On Fri, Jun 30, 2017 at 03:30:33PM +0200, Daniel Vetter wrote:
On Fri, Jun 30, 2017 at 03:25:58PM +0200, Daniel Vetter wrote:
On Thu, Jun 29, 2017 at 04:49:48PM +0300, ville.syrjala@linux.intel.com wrote:
From: Ville Syrjälä ville.syrjala@linux.intel.com
Introduce an rw_semaphore to protect the display commits. All normal commits use down_read() and hence can proceed in parallel, but GPU reset will use down_write() making sure no other commits are in progress when we have to pull the plug on the display engine on pre-g4x platforms. There are no modeset/gem locks taken inside __intel_atomic_commit_tail() itself, and we wait for all dependencies before the down_read(), and thus there is no chance of deadlocks with this scheme.
How does this solve the deadlock? Afaiui the deadlock is that the gpu reset stopped unconditionally completing all requests before it did anything else, including anything with the hw or taking modeset locks.
This ensured that any outstanding flips (we only had pageflips, no atomic ones back then) could complete (although maybe displaying garbage). The only thing we had to do was grab the locks (to avoid concurrent modesets) and then we could happily nuke the hw (since the flips where lost in the CS anyway), and restore it afterwards.
Then the TDR rewrite came around and broke that, which now makes atomic time out waiting for the gpu to complete (because the gpu reset waits for the modeset to complete first). Which means if you want to fix this without breaking TDR, then you need to cancel the pending atomic commits. That seems somewhat what you're attempting here with trying to figure out what the latest hw-committed step is (but that function gets it wrong), and lots more locking and stuff on top.
Why exactly can't we just go back to the old world of force-completing dead requests on gen4 and earlier? That would be tons simpler imo instead of throwing a pile of hacks (which really needs a complete rewrite of the atomic code in i915) in as a work-around. We didn't have TDR on gen4 and earlier for years, going back to that isn't going to hurt anyone.
Making working gen4 gpu reset contigent on cancellable atomic commits and the full commit queue is imo nuts.

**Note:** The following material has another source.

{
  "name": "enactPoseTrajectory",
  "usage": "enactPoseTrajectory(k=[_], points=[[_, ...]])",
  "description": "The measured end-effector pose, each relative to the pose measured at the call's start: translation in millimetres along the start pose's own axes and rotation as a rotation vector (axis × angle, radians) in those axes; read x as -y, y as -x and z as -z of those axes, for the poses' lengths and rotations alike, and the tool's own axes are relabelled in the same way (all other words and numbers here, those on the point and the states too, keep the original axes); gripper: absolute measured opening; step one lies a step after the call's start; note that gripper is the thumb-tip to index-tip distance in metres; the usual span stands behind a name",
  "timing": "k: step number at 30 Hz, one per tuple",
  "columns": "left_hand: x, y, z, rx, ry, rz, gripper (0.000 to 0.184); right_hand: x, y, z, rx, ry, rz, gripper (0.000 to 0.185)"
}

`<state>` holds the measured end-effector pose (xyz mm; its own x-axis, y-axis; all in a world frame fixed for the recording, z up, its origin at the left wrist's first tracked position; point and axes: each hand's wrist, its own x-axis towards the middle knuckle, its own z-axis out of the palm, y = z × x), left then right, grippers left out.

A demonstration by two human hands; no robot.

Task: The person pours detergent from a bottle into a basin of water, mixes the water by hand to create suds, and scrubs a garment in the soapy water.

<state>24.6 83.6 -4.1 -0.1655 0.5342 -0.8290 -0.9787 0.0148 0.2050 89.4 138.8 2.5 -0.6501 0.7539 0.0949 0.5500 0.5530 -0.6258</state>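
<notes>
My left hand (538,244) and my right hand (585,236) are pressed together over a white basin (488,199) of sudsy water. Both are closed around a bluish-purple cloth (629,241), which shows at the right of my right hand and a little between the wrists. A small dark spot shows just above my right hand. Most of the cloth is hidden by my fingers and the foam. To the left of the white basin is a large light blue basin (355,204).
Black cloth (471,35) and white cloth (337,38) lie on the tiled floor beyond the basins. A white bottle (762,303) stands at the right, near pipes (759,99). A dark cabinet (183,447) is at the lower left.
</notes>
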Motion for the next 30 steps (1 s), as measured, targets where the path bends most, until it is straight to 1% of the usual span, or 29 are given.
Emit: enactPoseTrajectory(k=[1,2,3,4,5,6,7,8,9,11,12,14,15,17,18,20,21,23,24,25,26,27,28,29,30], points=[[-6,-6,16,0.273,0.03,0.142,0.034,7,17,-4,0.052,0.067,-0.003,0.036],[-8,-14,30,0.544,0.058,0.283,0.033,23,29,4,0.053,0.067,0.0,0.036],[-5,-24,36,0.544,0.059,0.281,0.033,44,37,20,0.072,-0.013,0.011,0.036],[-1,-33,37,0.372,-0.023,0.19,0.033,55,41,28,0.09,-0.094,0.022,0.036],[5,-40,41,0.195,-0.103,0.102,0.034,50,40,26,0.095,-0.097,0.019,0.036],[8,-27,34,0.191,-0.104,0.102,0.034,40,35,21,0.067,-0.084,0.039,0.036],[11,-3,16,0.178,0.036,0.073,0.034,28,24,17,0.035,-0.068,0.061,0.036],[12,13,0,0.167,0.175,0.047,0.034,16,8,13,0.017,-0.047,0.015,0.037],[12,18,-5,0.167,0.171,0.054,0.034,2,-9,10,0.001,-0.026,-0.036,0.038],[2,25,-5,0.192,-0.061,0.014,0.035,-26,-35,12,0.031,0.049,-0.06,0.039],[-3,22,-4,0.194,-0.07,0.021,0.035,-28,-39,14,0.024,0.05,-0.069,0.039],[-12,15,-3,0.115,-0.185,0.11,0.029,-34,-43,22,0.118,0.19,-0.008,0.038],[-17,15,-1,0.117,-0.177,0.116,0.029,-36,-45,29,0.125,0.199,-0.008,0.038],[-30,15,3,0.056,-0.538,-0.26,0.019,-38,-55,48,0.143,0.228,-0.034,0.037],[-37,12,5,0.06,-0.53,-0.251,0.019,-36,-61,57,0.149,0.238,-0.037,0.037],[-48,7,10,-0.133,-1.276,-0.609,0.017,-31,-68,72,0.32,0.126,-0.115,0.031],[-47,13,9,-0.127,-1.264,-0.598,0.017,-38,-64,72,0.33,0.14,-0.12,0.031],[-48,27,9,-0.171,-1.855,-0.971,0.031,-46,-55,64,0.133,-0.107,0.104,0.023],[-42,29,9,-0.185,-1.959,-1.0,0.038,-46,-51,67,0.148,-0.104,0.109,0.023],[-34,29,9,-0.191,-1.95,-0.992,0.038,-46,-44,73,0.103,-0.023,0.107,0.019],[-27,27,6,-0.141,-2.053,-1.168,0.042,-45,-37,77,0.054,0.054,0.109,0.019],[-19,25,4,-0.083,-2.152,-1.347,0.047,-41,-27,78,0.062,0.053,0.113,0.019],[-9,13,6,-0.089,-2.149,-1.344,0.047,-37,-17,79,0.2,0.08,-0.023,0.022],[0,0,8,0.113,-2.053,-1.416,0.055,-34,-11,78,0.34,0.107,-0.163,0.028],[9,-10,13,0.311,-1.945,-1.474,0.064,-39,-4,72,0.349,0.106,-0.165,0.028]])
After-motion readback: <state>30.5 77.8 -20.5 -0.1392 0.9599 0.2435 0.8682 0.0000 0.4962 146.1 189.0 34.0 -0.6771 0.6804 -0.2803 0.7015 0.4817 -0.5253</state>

And if the GEM folks insist the old behavior can't be restored, then we just need a tailor-made get-out-of-jail card for gen4 gpu reset somewhere in i915_sw_fence. Force-completing all render requests atomic updates depend upon is imo the simplest solution to this, and we've had a driver that worked like that for years.
And it used to break all the time. I think we've had to fix it at least three times by now. So I tend to think it's better to fix it in a way that won't break so easily.